▶ _Activity_:
Once the pictures are set aside, transcribe the remaining data exactly.

▶ _Data provided_:

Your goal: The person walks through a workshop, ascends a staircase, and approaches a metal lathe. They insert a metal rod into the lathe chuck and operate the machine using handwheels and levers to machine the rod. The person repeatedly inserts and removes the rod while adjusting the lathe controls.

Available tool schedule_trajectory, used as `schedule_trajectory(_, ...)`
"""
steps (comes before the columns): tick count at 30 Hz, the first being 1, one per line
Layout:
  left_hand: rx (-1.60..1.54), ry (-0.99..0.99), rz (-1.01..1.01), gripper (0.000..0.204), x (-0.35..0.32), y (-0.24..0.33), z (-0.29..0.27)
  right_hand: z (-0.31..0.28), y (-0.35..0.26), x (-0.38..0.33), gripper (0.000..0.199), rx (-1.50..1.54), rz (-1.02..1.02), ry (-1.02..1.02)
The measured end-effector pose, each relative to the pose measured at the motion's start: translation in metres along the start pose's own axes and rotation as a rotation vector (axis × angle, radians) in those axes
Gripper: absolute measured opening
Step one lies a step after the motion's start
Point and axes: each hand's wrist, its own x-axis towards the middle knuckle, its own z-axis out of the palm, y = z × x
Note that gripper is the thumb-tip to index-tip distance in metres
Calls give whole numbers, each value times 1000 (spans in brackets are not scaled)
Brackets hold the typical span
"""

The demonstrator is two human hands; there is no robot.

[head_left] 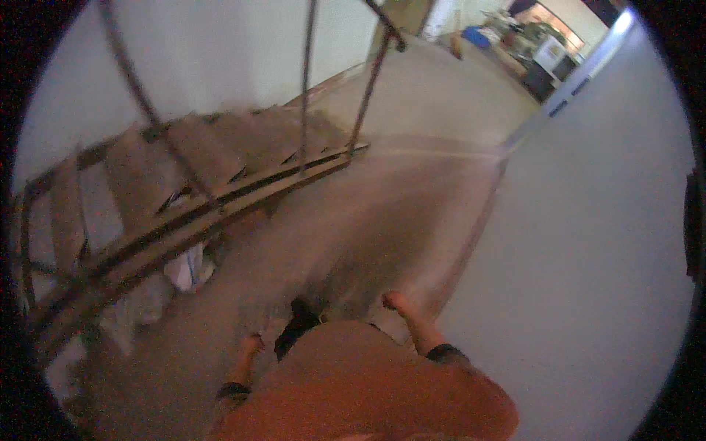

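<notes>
My left hand (254, 343) hangs low beside my body, its fingers curled in; no object shows in it. On the other side, my right hand (395, 300) is held a little forward in a loose fist, with nothing visible inside. Neither hand touches anything that I can see. Under them lies a worn brownish floor (412, 220), and one dark shoe (298, 327) shows between the hands. The finger details are small and grainy.
A staircase (132, 169) with a thin metal railing (305, 88) runs along the left. Whitish bags (187, 268) lie beneath it. A pale wall (581, 242) borders the right. Past a doorway, a white box-shaped thing (550, 55) stands among piled items, near a blue bundle (476, 37).
</notes>
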Motion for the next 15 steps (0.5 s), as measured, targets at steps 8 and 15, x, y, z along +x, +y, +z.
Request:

▶ _Answer for the task_:
Your goal: The person walks through a workshop, ascends a staircase, and approaches a metal lathe. They insert a metal rod into the lathe chuck and operate the machine using handwheels and levers to machine the rod. The person repeatedly inserts and removes the rod while adjusting the lathe controls.

Available tool schedule_trajectory, used as `schedule_trajectory(_, ...)`
"""
steps (comes before the columns): tick count at 30 Hz, the first being 1, one per line
Layout:
  left_hand: rx (-1.60..1.54), ry (-0.99..0.99), rz (-1.01..1.01), gripper (0.000..0.204), x (-0.35..0.32), y (-0.24..0.33), z (-0.29..0.27)
  right_hand: z (-0.31..0.28), y (-0.35..0.26), x (-0.38..0.33), gripper (0.000..0.199), rx (-1.50..1.54), rz (-1.02..1.02), ry (-1.02..1.02)
The measured end-effector pose, each relative to the pose measured at the motion's start: translation in metres along the start pose's own axes and rotation as a rotation vector (axis × angle, radians) in those axes
Gripper: absolute measured opening
Step one lies a step after the motion's start
Point and axes: each hand's wrist, its own x-axis towards the middle knuckle, its own z-axis out of the palm, y = z × x
Note that gripper is the thumb-tip to index-tip distance in metres
Calls give whole numbers, each value times 1000 (spans in brackets are not scaled)
Brackets hold the typical span
"""

The demonstrator is two human hands; there is no robot.

[head_left] 

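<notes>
My left hand (254, 343) hangs low beside my body, its fingers curled in; no object shows in it. On the other side, my right hand (395, 300) is held a little forward in a loose fist, with nothing visible inside. Neither hand touches anything that I can see. Under them lies a worn brownish floor (412, 220), and one dark shoe (298, 327) shows between the hands. The finger details are small and grainy.
A staircase (132, 169) with a thin metal railing (305, 88) runs along the left. Whitish bags (187, 268) lie beneath it. A pale wall (581, 242) borders the right. Past a doorway, a white box-shaped thing (550, 55) stands among piled items, near a blue bundle (476, 37).
</notes>
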Motion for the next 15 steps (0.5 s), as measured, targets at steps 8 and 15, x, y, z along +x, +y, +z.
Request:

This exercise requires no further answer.